If there’s any excess capacity (solar/wind/geothermal/nuclear/coal/natural gas), batteries extend it’s usefulness and help manage any peaks better and can help you avoid building another generation facility for peak times. It also takes much less land than solar and with SMRs can in theory be brought much closer to population centers reducing transmission losses.
Edit: 300mw of solar would be between 1,500 and 3,000 acres of land. 300mw SMR could be as low as 10-20 acres.
Rooftop solar takes basically no extra space and it’s hard to get even closer to population centers than that.
In that context, it may still be better to plan for solar panels on all roofs in new developments.
Just taking one example of Whitby, Ontario, which only has a population of around 140,000. Using a quick and dirty measurement of the developed area from the waterfont to Taunton Rd., there’s over 12,000 acres of area used up by mostly homes and other buildings (schools, retail, etc.).

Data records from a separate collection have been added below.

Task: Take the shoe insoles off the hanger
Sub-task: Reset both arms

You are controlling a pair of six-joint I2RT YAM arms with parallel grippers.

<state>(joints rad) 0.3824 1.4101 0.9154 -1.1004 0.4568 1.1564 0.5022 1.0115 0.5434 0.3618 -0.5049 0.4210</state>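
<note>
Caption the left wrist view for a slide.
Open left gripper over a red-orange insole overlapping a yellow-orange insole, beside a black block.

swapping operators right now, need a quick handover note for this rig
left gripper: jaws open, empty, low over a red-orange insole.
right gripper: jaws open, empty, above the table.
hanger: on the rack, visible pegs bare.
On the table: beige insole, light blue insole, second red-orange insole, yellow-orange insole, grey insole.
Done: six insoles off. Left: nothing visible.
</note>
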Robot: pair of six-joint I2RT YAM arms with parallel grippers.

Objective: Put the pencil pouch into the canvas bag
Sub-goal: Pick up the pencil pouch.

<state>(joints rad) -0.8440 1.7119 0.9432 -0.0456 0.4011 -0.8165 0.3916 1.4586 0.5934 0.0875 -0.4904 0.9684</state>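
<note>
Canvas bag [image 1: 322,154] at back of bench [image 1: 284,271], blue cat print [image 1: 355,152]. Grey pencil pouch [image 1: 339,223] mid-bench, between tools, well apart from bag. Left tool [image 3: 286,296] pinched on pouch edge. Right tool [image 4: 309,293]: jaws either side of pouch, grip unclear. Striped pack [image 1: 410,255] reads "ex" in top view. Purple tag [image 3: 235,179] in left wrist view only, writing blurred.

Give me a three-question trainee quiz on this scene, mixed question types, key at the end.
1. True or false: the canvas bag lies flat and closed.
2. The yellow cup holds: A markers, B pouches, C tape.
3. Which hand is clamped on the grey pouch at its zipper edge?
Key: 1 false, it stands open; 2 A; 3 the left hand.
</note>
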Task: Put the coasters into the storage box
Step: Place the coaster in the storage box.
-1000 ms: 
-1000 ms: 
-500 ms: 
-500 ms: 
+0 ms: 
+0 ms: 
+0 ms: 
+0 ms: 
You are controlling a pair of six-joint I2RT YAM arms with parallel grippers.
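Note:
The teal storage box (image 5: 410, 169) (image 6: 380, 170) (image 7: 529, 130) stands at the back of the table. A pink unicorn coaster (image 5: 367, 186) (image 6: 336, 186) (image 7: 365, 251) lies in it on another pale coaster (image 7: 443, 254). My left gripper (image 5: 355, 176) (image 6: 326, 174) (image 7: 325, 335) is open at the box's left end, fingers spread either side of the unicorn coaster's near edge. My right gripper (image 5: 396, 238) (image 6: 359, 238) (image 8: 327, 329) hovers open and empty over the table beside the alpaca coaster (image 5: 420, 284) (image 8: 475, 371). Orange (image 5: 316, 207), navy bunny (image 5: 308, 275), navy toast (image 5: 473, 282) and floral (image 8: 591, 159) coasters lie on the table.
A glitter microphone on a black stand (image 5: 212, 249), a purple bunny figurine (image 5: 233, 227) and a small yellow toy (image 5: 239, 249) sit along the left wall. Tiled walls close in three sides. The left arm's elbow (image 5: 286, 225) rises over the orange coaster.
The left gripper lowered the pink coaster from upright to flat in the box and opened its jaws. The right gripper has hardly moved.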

You may not even need to have EVERY roof covered to meet the demands of a municipality like that. This makes it even more compelling because you have room to expand the capacity, if needed. And it still comes with the benefit of having multiple redundancies, being self-sustainable, offering residents free or extremely low-cost electricity (or even be paid to put energy back into the grid!), etc.
Anyway, this fantasy is unlikely to happen in Ontario. LOL
It might happens eventually for new builds at least… It just did in the UK!
I’m not pro-nuclear, but the baseload argument is compelling. We clearly need both more renewables, but sprinkling a few SMRs throughout the system seems to be a pretty good idea - especially if we don’t want to integrate with the US grids.
That’s one of the big ifs. It’s new technology (kind of), so I’ll be surprised if there aren’t some overruns.
All you need to counter the baseload though is a shit ton of batteries.
It’s doable, but it greatly increases the cost vs just solar. Going that route would still be very competitive price wise when centralized.
Edit: And even the baseload of an SMR might want batteries if there isn’t enough usage overnight, so they can use it during the day rather than building another SMR. So we want batteries regardless.
This is not presently a practical option. That’s why it’s almost never attempted. The best “batteries” we have right now are things like reservoirs with a pump and a dam.
Except it is happening now. It wasn’t happening before.
It happens now in rarefied cases, but in general, it is not a practical option. It doesn’t merely have to be physically possible, it has to be economically competitive.
But it is competitive now, we’ve reached that point. It’s not “rarefied” cases anymore.
Tesla just installed 37GWh of capacity in the past year and recently bumped their capacity to 80GWh, and they’re just one company.
We’re going to start seeing GWh scale batteries now from the likes of Tesla, CATL, BYD and others.
Edit: This is a 15.3 GWh contract - https://www.intersectpower.com/tesla-provides-intersect-power-with-15-3-gwh-of-megapacks-for-solar-storage-projects/
It’s still kinda comparable:
At the lower end of the estimate, at least.
That will probably change for batteries as well as we come up with cheaper options. Lithium Ion ones can be expensive, but don’t take up much space, but when you want grid scale, space isn’t as big an issue. I have a lot of hope for the new Sodium Ion batteries. They’re much cheaper, they just take up more space. Very new tech though.